For this exercise, write out only the lines of the entries below from the one with "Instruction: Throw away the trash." up to and including the one with "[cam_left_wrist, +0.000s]", exactly as they are. Pictures stay out.

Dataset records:
•••
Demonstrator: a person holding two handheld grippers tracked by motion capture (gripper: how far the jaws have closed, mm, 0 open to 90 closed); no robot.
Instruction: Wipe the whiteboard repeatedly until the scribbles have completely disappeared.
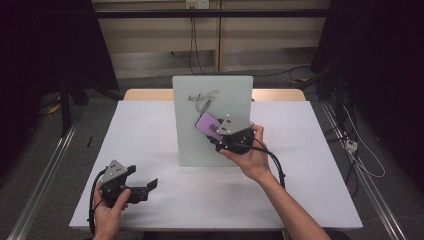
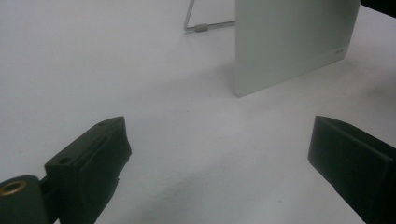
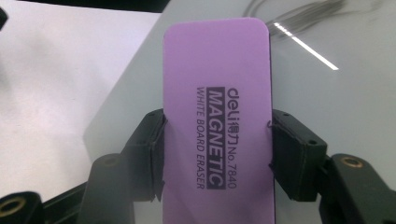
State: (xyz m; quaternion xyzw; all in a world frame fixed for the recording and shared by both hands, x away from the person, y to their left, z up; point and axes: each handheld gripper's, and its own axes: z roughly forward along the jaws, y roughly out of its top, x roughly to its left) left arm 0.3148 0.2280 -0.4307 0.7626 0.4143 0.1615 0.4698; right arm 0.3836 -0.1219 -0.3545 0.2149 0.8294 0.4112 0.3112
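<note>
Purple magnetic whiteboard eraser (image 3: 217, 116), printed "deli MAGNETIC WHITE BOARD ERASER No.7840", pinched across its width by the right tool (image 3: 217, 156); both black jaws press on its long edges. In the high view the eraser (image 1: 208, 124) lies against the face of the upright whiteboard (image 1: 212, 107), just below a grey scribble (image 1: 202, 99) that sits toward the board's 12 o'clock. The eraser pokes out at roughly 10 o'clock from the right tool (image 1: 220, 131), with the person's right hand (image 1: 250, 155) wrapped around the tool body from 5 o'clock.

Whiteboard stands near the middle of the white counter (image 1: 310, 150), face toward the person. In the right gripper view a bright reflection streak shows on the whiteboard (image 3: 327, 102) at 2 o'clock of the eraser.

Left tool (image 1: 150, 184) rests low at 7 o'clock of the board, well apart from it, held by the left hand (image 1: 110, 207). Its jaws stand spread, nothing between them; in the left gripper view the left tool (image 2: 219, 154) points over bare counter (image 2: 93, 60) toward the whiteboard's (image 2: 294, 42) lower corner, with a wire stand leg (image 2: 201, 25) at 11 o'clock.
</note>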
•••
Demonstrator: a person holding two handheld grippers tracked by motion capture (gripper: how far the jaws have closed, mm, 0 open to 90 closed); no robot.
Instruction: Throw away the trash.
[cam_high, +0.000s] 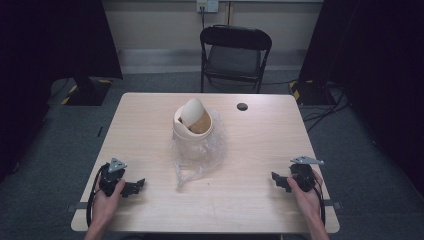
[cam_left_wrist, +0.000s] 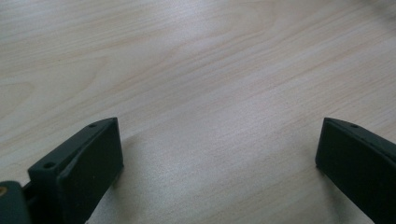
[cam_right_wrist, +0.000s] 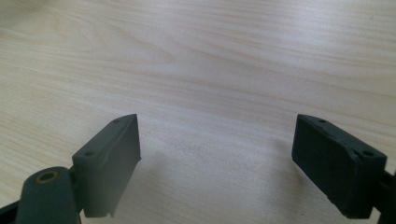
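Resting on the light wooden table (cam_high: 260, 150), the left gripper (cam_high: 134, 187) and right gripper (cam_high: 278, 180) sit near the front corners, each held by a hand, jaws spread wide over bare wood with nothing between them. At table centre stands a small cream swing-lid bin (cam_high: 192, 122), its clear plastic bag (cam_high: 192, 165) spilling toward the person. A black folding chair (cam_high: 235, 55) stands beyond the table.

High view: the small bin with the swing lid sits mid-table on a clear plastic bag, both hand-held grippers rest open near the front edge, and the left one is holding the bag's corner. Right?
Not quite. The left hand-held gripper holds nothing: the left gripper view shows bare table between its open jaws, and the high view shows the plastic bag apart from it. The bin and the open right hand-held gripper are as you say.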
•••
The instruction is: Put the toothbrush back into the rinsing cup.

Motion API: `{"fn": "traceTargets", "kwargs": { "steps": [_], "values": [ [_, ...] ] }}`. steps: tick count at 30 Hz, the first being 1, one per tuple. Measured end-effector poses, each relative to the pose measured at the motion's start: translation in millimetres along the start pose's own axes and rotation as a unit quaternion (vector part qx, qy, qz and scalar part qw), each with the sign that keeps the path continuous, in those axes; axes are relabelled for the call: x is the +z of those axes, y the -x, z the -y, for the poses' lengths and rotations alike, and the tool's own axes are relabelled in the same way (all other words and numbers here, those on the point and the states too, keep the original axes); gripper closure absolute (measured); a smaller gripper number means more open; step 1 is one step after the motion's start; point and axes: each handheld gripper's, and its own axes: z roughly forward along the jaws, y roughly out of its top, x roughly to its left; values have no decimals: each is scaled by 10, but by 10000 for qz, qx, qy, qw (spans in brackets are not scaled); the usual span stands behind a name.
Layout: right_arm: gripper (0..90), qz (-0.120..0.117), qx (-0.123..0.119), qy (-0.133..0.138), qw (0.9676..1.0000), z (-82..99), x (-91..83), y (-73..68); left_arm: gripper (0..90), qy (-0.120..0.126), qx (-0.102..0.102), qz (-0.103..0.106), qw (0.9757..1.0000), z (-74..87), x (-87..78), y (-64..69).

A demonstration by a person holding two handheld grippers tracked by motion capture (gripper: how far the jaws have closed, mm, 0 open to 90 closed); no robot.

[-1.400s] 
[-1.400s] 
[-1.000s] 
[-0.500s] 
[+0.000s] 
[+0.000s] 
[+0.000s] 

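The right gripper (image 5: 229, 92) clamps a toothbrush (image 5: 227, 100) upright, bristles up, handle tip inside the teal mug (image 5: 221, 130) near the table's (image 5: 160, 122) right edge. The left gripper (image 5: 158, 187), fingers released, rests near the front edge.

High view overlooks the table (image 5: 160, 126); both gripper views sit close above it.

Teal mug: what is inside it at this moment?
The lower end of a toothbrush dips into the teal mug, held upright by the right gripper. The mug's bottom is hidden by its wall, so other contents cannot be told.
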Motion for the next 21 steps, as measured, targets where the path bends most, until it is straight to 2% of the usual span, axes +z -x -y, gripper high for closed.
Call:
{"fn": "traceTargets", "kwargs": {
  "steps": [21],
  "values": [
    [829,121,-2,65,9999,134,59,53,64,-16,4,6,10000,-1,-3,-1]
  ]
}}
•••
**Exercise output**:
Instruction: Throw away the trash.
[cam_high, +0.000s] 
[cam_left_wrist, +0.000s] 

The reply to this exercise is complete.